# iMac keyboard



## GEG (Dec 14, 2004)

I'm finding that with the keyboard supplied with my iMac last year, that very frequently capital letters are not appearing, they stay in lower case. It's irritating having to keep going over them, yet with my old Performa 580CD which I've had for over nine years, it's only in the past couple of years that the keyboard has done the same. I actually thought that having a new computer would take me back to the ease of my old keyboard of 1995 which needed only a light touch.

Does anyone know why the new keyboard does this and if it can be improved, or is the hardware now not as good as it used to be?


----------



## shuuhen (Sep 4, 2004)

A good test would be to try another keyboard on your computer and/or try your keyboard on another computer.

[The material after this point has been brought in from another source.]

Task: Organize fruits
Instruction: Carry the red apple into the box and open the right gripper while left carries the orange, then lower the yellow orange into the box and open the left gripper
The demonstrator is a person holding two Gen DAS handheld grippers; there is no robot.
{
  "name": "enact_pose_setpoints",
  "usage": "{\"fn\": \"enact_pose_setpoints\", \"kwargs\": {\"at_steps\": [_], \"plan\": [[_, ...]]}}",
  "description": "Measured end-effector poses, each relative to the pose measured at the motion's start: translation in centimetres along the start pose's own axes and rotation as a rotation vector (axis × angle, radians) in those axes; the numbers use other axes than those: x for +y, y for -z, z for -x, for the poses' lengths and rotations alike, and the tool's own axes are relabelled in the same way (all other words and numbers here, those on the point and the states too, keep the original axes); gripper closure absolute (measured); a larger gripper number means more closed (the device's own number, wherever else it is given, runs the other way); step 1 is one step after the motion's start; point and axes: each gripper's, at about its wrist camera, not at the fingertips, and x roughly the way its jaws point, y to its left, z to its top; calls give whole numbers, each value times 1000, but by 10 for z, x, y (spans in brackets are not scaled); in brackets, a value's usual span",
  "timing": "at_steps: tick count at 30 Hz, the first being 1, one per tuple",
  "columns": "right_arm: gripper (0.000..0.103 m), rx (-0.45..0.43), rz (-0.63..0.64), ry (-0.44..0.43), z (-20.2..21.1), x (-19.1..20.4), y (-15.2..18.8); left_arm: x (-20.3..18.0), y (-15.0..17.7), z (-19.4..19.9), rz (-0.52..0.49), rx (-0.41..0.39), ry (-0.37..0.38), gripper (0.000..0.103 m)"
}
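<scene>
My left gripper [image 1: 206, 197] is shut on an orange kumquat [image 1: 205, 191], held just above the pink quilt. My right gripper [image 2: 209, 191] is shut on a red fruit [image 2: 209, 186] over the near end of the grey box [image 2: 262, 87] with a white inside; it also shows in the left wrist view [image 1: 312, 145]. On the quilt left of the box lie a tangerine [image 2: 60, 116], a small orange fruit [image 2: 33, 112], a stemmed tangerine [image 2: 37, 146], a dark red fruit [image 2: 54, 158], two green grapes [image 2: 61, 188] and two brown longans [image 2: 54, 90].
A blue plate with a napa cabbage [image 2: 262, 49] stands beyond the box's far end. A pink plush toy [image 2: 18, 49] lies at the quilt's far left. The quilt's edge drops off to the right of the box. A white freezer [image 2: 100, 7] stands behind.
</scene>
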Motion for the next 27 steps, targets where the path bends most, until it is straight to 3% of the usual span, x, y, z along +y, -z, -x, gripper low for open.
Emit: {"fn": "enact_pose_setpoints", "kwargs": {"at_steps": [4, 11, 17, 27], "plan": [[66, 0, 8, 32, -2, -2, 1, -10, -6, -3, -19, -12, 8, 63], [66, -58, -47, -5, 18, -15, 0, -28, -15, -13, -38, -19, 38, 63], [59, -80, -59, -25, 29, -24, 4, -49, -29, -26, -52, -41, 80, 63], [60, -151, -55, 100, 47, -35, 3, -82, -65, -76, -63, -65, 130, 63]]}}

The keyboard could need cleaning. It could also be wearing out.


----------



## bradmcfo (Nov 12, 2004)

*washing ur keyboard*

i co-op at apple and beleive it or not you can wash the keyboards under warm water if u have spilled anything in it.. just make sure to let it dry a few days before u re connect it..


----------



## GEG (Dec 14, 2004)

My keyboard was new last year and is kept covered. Nothing has been spilled on it, and in just a few months it can't have worn out. It seems to be a sensitivity thing. Can this be improved?


----------



## GEG (Dec 14, 2004)

Following up from my query. Recently at a friend's house I spoke with a dealer for Linux and he said that all keyboards work on a time system. The slower the setting, the more likely they are NOT to type capitals. Mine was set to about 75%, but increasing it to the maximum speed hasn't made a scrap of difference. I'm not a two finger pounder, so perhaps my small fingers aren't depressing the shift key long or hard enough. 

But I find it strange that the keyboard for my 1995 Mac Performa 580CD didn't develop the problem for years, and I see that it has wider gaps between the tops of the keys than the one provided with my 2004 iMac. Curiously, the distance from the control key on the left to the enter key on the right is exactly the same, 17 and a quarter inches. So how can this be? I've measured, and the keys for my old Mac are half an inch across at the top, but for the new iMac they are nine sixteenth of an inch, the difference making it easier to touch the wrong key. If you are making more mistakes typing, it could well be the design of the modern keyboard.


----------